_PROBLEM TO WORK ON_: Copy each line below that contains "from".
○ ○ ○ ○
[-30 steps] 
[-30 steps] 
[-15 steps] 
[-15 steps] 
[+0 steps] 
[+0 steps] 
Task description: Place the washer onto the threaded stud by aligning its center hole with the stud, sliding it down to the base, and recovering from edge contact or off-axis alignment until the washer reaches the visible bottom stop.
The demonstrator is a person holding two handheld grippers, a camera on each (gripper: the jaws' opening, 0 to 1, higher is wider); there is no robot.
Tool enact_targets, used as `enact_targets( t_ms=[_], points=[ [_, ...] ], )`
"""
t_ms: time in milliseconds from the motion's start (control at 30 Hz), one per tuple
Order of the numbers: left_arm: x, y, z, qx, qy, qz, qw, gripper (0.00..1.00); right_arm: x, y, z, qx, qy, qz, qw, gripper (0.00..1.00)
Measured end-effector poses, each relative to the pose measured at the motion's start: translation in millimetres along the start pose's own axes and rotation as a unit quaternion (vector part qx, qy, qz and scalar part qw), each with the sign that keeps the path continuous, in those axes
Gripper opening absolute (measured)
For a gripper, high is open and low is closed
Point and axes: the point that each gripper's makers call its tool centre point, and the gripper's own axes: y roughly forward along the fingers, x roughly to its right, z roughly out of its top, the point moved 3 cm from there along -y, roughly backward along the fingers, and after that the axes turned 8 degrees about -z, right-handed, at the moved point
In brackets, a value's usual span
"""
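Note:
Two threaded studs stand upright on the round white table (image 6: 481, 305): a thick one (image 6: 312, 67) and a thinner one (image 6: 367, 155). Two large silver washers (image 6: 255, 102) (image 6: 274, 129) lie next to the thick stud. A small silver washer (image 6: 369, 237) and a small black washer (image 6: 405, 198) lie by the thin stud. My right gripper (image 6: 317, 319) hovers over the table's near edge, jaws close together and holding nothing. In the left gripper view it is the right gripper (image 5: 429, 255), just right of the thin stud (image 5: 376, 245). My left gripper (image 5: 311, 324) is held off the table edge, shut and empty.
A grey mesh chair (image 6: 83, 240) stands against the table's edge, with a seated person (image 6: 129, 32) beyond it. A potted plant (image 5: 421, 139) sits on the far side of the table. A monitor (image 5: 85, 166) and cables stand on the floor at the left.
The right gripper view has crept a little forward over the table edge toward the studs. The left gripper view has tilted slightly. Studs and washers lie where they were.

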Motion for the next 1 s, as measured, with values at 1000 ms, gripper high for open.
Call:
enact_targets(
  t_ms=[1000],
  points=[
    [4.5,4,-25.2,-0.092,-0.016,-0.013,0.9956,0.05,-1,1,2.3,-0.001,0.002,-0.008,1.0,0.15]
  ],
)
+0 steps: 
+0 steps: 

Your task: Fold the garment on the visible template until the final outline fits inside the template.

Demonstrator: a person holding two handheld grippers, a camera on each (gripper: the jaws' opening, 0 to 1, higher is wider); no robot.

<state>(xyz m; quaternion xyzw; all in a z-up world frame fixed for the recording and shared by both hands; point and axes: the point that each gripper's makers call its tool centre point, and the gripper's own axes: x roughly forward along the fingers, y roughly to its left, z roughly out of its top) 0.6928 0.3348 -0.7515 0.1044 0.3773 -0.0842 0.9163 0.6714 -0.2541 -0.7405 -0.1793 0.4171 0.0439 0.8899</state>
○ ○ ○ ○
_TASK SOLUTION_:
Task description: Place the washer onto the threaded stud by aligning its center hole with the stud, sliding it down to the base, and recovering from edge contact or off-axis alignment until the washer reaches the visible bottom stop.
t_ms: time in milliseconds from the motion's start (control at 30 Hz), one per tuple
Point and axes: the point that each gripper's makers call its tool centre point, and the gripper's own axes: y roughly forward along the fingers, x roughly to its right, z roughly out of its top, the point moved 3 cm from there along -y, roughly backward along the fingers, and after that the axes turned 8 degrees about -z, right-handed, at the moved point

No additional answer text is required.